I was reading an algorithms book which had the following algorithm for binary search:
public class BinSearch {
static int search ( int [ ] A, int K ) {
int l = 0 ;
int u = A. length −1;
int m;
while (l <= u ) {
m = (l+u) /2;
if (A[m] < K) {
l = m + 1 ;
} else if (A[m] == K) {
return m;
} else {
u = m−1;
}
}
return −1;
}
}
The author says "The error is in the assignment m = (l+u)/2;
it can lead to overflow and should be replaced by m = l + (u-l)/2
."
I can't see how that would cause an overflow. When I run the algorithm in my mind for a few different inputs, I don't see the mid's value going out of the array index.
So, in which cases would the overflow occur?

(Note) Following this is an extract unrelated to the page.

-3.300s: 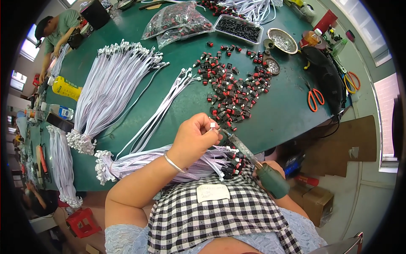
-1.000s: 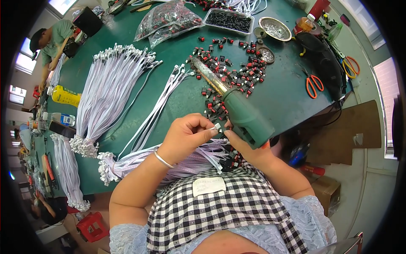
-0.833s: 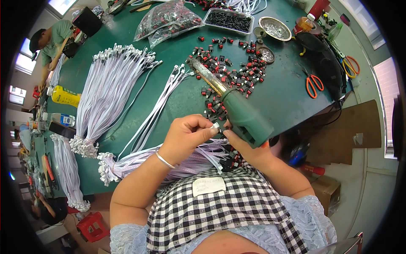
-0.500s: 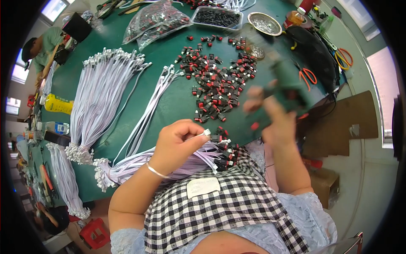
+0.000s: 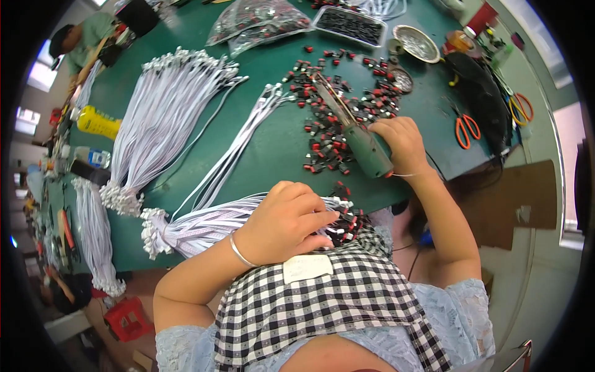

This post covers this famous bug in a lot of detail. As others have said it's an overflow issue. The fix recommended on the link is as follows:
int mid = low + ((high - low) / 2);
// Alternatively
int mid = (low + high) >>> 1;
It is also probably worth mentioning that in case negative indices are allowed, or perhaps it's not even an array that's being searched (for example, searching for a value in some integer range satisfying some condition), the code above may not be correct as well. In this case, something as ugly as
(low < 0 && high > 0) ? (low + high) / 2 : low + (high - low) / 2
may be necessary. One good example is searching for the median in an unsorted array without modifying it or using additional space by simply performing a binary search on the whole Integer.MIN_VALUE
–Integer.MAX_VALUE
range.
The problem is that (l+u)
is evaluated first, and could overflow int, so (l+u)/2
would return the wrong value.
Jeff suggested really good post to read about this bug, here is summary if you want quick overview.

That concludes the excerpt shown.